WHAT NEEDS TO BE DONE: Please quote exactly the lines below from the line containing "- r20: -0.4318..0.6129" to the line containing "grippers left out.", both lines included, and nothing else.

[EXERCISE DATA Boundary: Start]

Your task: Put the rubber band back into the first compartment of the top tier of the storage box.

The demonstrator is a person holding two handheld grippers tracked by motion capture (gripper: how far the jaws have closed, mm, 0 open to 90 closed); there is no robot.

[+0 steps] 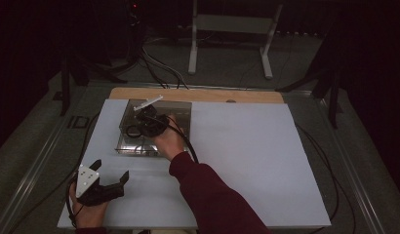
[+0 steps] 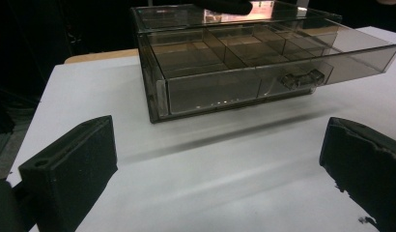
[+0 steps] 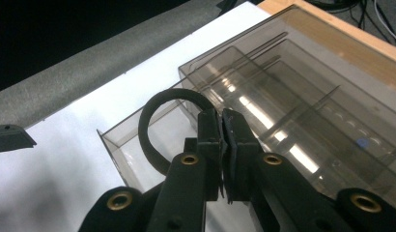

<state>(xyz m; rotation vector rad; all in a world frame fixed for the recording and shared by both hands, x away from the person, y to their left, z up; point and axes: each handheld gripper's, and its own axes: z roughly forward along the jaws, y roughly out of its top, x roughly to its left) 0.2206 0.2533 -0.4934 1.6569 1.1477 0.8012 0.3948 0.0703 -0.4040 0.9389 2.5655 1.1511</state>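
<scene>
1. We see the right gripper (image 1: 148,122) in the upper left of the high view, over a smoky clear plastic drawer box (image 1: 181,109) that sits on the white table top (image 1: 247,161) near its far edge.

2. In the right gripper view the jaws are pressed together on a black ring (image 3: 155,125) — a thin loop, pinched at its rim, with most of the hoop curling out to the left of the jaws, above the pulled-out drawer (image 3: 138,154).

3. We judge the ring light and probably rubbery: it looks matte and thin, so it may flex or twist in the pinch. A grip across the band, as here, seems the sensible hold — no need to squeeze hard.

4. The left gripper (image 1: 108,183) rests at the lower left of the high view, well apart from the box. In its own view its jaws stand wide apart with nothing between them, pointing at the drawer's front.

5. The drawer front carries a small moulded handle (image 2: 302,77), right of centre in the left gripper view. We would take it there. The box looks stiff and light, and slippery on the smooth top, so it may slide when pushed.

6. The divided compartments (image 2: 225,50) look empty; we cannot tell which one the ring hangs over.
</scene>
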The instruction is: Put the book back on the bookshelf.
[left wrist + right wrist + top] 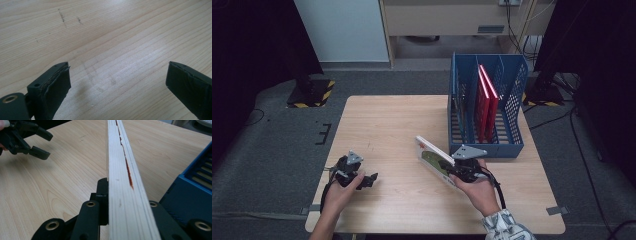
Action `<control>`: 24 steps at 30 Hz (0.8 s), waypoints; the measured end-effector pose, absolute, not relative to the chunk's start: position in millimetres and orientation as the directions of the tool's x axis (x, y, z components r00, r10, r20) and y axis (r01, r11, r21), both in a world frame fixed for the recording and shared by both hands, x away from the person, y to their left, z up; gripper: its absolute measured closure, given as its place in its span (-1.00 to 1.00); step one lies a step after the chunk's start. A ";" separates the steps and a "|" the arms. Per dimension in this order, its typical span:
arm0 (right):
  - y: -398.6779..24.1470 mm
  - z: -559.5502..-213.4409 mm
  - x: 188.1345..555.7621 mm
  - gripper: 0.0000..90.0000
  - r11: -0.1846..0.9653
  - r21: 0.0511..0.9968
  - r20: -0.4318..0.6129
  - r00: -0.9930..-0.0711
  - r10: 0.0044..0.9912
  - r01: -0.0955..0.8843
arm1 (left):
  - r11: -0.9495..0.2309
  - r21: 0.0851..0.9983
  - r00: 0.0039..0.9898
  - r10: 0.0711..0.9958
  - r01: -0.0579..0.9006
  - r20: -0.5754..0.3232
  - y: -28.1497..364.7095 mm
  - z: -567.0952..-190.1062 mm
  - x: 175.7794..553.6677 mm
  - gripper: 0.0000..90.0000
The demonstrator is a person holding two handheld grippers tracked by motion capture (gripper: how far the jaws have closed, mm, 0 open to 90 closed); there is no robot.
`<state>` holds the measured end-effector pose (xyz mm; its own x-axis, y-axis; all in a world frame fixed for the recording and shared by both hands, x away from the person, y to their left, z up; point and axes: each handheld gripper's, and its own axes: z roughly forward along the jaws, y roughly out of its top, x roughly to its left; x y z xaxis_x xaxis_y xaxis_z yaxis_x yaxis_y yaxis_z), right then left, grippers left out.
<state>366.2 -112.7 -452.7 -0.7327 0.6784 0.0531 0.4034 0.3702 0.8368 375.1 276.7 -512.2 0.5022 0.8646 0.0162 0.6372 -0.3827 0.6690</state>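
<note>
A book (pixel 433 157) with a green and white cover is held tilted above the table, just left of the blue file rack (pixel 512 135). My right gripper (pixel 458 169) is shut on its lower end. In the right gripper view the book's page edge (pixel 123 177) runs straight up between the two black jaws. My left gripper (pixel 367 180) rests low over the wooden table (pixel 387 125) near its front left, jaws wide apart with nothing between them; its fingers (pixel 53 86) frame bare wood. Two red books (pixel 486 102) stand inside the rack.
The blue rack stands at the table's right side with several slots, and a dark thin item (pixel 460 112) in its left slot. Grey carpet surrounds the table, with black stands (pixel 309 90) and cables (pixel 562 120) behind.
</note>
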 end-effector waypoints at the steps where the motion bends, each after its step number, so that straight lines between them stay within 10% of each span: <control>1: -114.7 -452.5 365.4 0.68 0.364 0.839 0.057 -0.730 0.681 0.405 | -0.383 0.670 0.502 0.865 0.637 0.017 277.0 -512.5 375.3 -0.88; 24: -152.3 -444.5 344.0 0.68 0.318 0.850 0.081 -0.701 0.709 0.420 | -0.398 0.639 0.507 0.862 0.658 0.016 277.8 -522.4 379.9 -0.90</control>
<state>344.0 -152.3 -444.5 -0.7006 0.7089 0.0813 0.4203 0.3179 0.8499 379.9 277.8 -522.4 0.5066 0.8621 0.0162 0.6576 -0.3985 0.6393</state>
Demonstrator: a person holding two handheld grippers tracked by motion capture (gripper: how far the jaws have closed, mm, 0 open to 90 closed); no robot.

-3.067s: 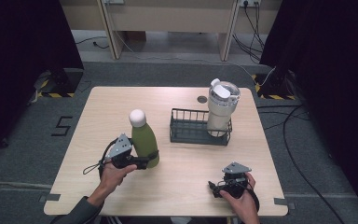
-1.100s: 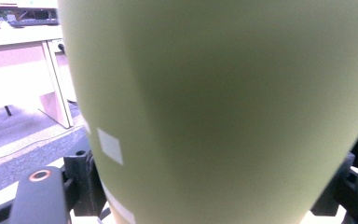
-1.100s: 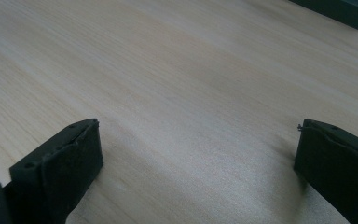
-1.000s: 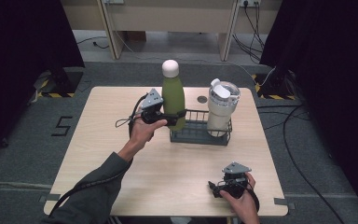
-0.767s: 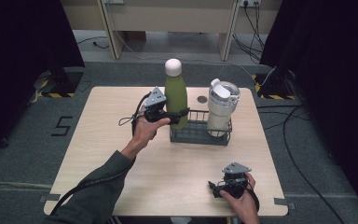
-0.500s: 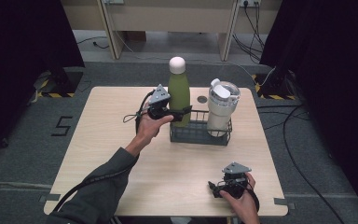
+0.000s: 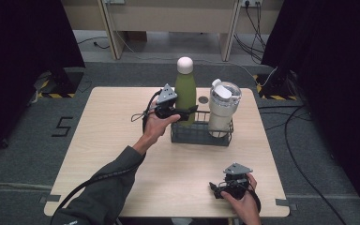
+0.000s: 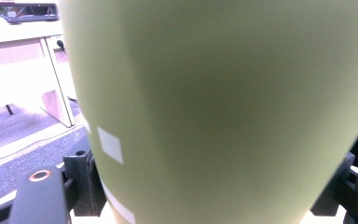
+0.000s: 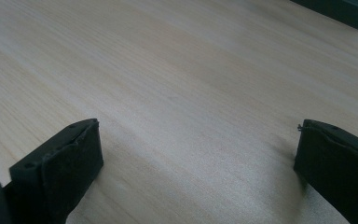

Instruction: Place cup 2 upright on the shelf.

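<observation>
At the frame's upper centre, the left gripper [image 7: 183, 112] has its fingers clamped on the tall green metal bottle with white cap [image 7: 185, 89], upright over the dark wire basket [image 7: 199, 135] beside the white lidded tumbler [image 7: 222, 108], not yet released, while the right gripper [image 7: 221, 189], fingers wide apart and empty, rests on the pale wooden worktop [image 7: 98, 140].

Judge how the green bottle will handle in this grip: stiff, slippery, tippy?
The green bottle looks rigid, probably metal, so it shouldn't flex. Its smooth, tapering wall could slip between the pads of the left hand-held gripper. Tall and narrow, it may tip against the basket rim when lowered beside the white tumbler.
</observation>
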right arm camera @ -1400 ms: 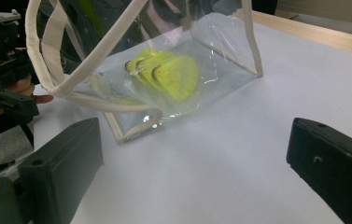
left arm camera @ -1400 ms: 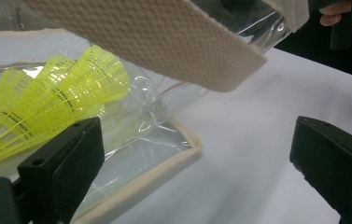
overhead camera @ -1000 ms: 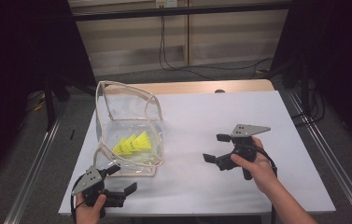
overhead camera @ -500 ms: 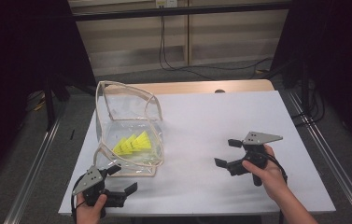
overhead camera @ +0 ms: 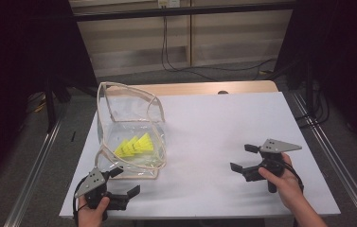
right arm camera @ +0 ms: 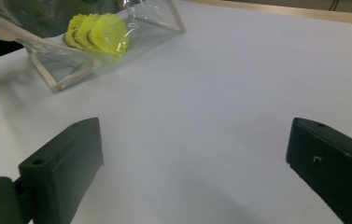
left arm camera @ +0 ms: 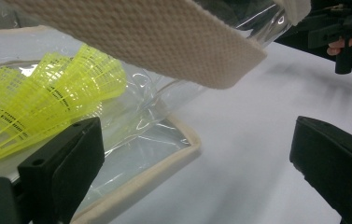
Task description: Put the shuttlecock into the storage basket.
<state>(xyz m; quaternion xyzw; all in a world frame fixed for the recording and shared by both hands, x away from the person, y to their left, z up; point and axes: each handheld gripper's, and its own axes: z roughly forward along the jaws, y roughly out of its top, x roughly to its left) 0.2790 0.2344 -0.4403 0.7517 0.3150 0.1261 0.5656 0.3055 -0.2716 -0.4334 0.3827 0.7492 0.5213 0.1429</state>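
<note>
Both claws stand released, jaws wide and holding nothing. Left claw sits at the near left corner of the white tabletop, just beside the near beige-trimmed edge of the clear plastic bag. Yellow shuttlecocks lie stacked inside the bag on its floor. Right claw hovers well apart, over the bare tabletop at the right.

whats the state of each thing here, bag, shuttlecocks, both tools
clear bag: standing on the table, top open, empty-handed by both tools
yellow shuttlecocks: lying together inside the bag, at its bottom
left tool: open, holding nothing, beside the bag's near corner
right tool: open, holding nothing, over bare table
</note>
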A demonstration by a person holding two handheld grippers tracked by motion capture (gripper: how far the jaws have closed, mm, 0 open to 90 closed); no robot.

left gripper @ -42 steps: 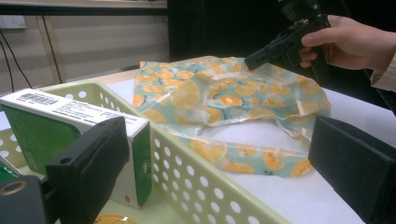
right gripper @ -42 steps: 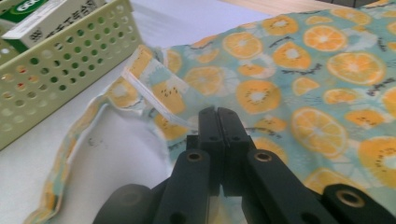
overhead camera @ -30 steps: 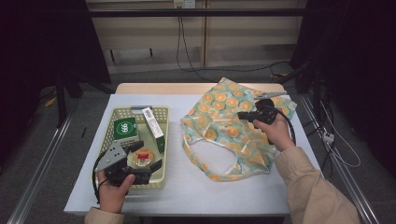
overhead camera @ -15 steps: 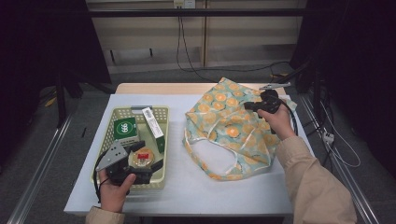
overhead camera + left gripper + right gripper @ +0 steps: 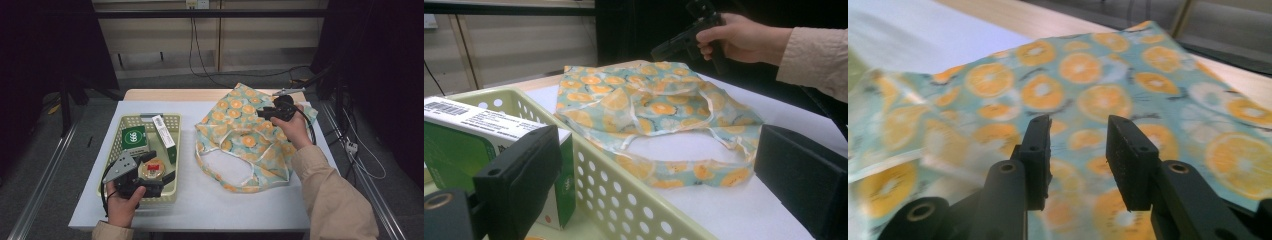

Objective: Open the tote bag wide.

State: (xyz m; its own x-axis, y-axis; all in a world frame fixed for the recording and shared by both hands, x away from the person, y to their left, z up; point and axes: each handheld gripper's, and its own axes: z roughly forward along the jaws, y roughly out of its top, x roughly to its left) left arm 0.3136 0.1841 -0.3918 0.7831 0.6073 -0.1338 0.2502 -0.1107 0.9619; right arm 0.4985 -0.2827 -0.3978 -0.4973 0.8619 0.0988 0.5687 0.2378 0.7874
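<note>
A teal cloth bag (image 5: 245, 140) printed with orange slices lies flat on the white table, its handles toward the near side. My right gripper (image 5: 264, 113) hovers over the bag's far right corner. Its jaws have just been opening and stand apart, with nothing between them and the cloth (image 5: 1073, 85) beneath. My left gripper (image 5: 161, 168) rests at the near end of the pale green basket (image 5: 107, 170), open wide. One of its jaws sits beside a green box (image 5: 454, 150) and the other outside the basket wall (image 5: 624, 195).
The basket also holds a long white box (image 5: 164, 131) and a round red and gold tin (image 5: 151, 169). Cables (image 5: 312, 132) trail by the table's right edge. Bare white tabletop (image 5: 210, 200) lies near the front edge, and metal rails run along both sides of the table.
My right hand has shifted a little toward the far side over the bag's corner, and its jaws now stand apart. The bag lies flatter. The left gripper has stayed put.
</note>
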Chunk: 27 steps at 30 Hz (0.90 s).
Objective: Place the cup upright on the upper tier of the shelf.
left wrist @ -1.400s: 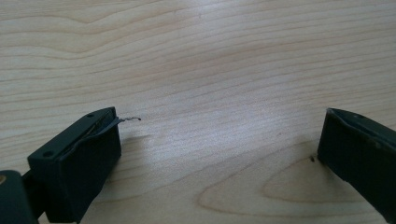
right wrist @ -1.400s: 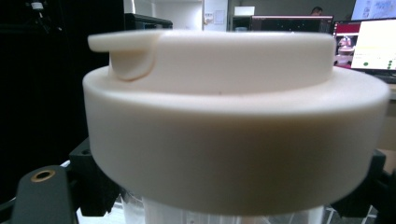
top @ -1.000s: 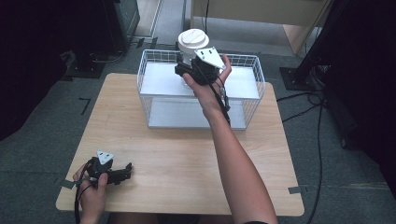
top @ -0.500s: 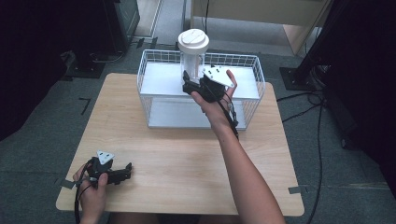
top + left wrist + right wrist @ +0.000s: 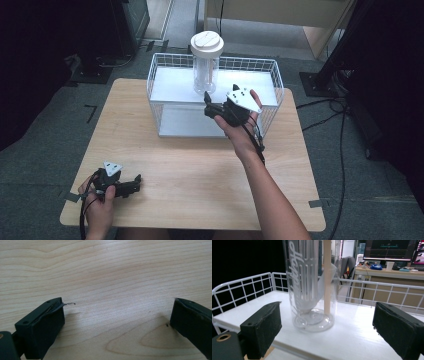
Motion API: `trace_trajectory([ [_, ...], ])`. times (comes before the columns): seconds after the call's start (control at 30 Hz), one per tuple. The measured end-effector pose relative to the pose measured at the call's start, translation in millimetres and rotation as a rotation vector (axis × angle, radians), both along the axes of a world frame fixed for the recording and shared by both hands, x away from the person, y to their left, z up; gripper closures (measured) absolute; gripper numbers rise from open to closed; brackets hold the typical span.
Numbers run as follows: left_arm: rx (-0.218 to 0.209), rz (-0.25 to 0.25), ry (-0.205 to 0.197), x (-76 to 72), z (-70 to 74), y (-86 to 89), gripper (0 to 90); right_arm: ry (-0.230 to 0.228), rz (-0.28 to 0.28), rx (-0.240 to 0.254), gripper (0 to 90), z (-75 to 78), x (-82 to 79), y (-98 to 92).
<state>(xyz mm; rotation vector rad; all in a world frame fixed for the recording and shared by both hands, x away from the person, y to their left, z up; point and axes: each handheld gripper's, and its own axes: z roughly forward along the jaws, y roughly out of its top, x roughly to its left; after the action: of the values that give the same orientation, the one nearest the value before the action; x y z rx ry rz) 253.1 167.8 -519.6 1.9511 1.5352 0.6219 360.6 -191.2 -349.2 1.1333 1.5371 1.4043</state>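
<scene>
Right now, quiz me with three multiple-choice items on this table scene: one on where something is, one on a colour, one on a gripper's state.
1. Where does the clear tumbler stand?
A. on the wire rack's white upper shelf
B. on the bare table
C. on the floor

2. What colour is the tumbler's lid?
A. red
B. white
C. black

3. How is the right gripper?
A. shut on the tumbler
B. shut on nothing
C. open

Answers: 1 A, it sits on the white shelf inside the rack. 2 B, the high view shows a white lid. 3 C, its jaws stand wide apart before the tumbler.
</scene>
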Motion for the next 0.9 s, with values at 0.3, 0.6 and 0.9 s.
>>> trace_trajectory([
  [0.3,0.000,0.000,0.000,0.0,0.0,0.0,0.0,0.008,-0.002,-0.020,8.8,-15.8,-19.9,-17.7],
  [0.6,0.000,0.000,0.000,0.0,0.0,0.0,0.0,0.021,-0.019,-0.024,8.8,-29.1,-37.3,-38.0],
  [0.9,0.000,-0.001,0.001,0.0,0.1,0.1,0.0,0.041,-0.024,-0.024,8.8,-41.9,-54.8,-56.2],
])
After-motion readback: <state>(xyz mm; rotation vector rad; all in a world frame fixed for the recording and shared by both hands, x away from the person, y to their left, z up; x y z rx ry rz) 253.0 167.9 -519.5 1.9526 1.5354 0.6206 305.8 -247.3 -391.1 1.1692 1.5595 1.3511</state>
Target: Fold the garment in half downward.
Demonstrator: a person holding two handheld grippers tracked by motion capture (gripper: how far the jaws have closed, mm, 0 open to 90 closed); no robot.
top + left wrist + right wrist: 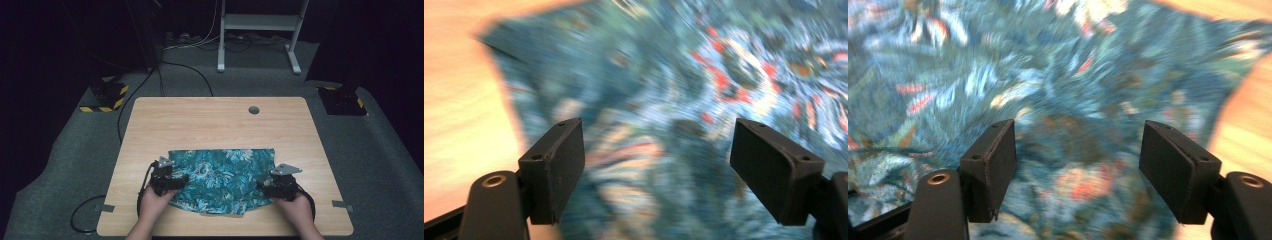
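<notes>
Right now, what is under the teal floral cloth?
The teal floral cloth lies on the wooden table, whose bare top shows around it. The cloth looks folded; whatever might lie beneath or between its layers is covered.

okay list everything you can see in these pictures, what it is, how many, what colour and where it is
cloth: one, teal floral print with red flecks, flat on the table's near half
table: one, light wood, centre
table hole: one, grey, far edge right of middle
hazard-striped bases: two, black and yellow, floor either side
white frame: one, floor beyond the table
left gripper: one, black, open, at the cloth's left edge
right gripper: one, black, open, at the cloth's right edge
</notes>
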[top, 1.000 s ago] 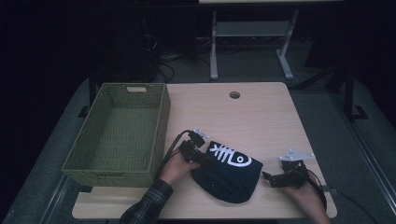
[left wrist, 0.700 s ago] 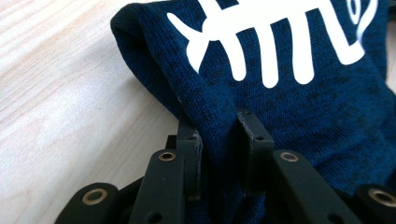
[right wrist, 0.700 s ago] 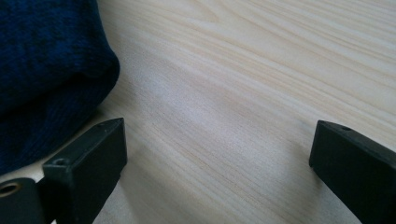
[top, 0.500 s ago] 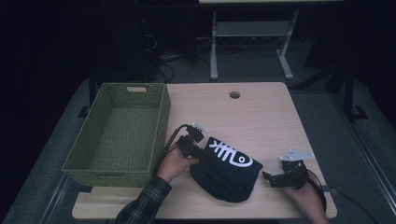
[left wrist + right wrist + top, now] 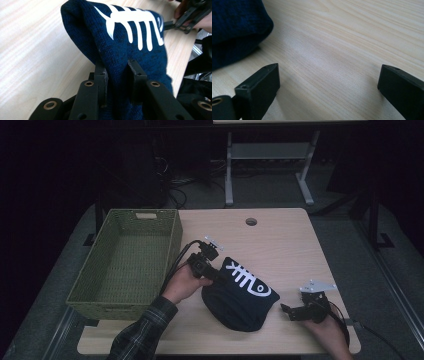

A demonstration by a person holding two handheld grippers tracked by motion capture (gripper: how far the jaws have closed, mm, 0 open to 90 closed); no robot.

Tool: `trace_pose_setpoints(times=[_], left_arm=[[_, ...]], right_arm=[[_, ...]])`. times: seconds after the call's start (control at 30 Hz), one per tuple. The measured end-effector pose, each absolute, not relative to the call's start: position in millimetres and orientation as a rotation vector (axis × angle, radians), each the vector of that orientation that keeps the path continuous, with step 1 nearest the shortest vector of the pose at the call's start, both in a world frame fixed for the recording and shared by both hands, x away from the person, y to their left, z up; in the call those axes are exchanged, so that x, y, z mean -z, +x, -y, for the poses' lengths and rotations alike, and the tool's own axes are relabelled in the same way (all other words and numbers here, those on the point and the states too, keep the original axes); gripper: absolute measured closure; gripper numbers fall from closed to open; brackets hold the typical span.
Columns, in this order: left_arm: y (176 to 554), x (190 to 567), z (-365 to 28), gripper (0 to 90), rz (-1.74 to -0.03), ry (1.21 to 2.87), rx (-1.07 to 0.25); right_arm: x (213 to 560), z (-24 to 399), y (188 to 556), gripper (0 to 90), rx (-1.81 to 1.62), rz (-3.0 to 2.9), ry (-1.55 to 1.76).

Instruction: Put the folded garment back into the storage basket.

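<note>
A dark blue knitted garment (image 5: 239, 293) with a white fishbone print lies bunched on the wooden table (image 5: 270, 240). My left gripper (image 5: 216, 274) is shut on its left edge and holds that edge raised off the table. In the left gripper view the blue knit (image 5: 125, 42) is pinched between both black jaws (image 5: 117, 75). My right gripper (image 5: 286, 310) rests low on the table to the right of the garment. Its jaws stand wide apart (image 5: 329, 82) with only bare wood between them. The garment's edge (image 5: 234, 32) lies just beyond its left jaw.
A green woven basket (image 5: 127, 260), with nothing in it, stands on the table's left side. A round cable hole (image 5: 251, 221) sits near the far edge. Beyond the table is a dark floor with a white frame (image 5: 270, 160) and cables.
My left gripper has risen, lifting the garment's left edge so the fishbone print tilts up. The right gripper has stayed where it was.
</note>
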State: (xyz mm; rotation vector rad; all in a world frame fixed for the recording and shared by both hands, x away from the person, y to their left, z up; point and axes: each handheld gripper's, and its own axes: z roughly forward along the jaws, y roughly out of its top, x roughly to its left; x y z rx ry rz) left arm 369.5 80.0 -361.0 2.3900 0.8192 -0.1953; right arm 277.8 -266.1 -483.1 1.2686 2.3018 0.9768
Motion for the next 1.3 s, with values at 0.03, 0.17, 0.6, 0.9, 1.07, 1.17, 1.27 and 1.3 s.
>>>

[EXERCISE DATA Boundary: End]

ANSWER TO THE EXERCISE:
  - r20: -0.4318..0.6129
  - r00: -0.9930..-0.0711
  - r10: 0.0044..0.9912
  - r01: -0.0955..0.8843
arm1 (left):
  - r11: -0.9495..0.2309
  - r21: 0.0851..0.9983
  - r00: 0.0039..0.9898
  - r10: 0.0711..0.9958
  - r01: -0.0579..0.9006
  - r20: -0.5754..0.3232
  - y: -28.1497..364.7095 mm
  - z: -567.0952..-190.1062 mm
  - x: 175.7794..553.6677 mm
  - gripper: 0.0000..90.0000
The demonstrator is a person holding two handheld grippers tracked by motion capture (gripper: how far the jaws have closed, mm, 0 open to 90 closed); there is no robot.
`<state>` holds the measured end-effector pose (xyz mm; its own x-axis, y-axis; all in a world frame fixed for the recording and shared by both hands, x away from the person, y to their left, z up; point and axes: each handheld gripper's, and its own axes: z roughly forward along the jaws, y roughly out of its top, x roughly to its left; x y z xaxis_x xaxis_y xaxis_z yaxis_x yaxis_y yaxis_z), right then left, grippers left out.

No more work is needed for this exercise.